15 Dec 2023
Exterior view of the Parliament of Malta

The Commissioner for Standards in Public Life has proposed that he should have the right to publish decisions not to investigate complaints.

Currently, when the Commissioner investigates a complaint his case report on the investigation is normally published. But if the Commissioner decides that the complaint does not warrant investigation, he cannot publish his decision to this effect. He can only send the decision to the complainant and the person about whom the complaint was made.

This practice was established in 2019 by agreement between the previous Commissioner and Parliament’s Standards Committee. It was felt that the Commissioner should not publicise an allegation if he did not intend to investigate it, so as to avoid harm to the person about whom the allegation had been made.

Often, however, an allegation is already in the public domain when it becomes the subject of a complaint to the Commissioner, or else it is publicised by the complainant.

Furthermore, the complainant or the person who is the subject of the complaint often publicises the Commissioner’s decision not to investigate the complaint.

For this reason, the Commissioner wrote to the Speaker in his capacity as chairman of the Standards Committee on 15 June 2023 to propose that the Committee should empower the Commissioner to publish decisions not to investigate complaints.

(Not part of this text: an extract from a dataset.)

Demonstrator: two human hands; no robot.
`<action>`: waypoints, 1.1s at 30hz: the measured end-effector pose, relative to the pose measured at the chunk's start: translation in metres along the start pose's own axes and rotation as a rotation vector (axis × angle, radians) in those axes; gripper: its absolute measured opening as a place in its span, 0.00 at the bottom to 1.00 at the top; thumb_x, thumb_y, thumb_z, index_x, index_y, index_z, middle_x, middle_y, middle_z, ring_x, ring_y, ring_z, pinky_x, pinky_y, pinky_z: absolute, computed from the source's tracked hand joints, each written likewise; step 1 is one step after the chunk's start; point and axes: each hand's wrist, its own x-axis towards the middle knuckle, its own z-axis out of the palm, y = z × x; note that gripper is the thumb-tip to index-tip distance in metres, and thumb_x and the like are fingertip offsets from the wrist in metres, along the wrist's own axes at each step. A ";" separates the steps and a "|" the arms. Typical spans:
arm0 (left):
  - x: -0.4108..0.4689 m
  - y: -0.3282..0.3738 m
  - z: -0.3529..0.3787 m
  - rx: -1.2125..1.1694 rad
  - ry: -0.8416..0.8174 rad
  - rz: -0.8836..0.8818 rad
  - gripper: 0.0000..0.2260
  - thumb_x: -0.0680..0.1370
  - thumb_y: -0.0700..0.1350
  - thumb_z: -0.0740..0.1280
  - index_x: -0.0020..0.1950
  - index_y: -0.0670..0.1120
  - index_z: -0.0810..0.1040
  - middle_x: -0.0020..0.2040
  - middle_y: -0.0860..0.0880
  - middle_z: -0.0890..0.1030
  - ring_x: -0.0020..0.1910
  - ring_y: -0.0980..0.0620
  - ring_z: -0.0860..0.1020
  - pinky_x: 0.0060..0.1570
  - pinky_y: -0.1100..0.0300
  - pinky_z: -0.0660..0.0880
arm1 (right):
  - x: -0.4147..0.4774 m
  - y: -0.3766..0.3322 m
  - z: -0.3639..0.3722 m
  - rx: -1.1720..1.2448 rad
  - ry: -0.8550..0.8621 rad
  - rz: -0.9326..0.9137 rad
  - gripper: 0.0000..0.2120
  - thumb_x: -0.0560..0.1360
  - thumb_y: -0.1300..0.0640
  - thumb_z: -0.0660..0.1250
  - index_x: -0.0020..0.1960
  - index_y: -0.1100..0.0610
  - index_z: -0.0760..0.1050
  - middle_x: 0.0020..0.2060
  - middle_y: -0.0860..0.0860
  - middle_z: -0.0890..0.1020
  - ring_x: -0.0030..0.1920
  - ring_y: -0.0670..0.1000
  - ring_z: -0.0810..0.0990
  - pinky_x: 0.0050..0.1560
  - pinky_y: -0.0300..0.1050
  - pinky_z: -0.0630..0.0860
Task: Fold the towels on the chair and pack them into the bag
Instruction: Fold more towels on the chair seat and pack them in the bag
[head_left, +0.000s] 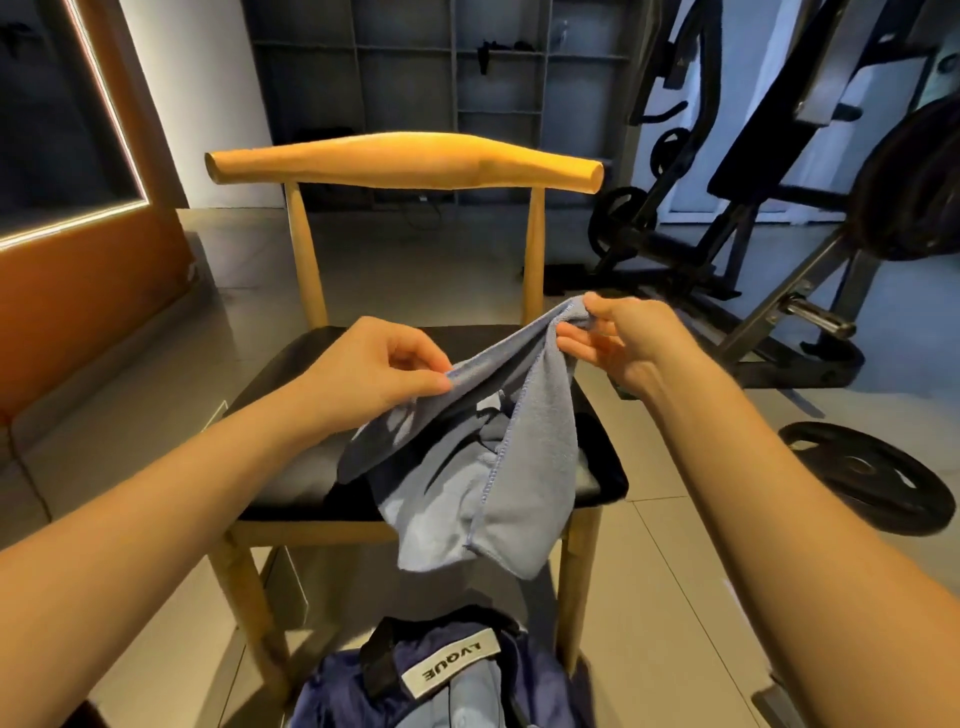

On 5 December 2023 the Commissioner wrote again to point out that his request had been pending before the Committee for over five months and the matter had now become urgent. The Commissioner noted that under the current procedure his decisions not to investigate complaints could be made public unofficially. Whoever did so could interpret decisions selectively, incorrectly, or even in a misleading manner, as had happened in a recent case.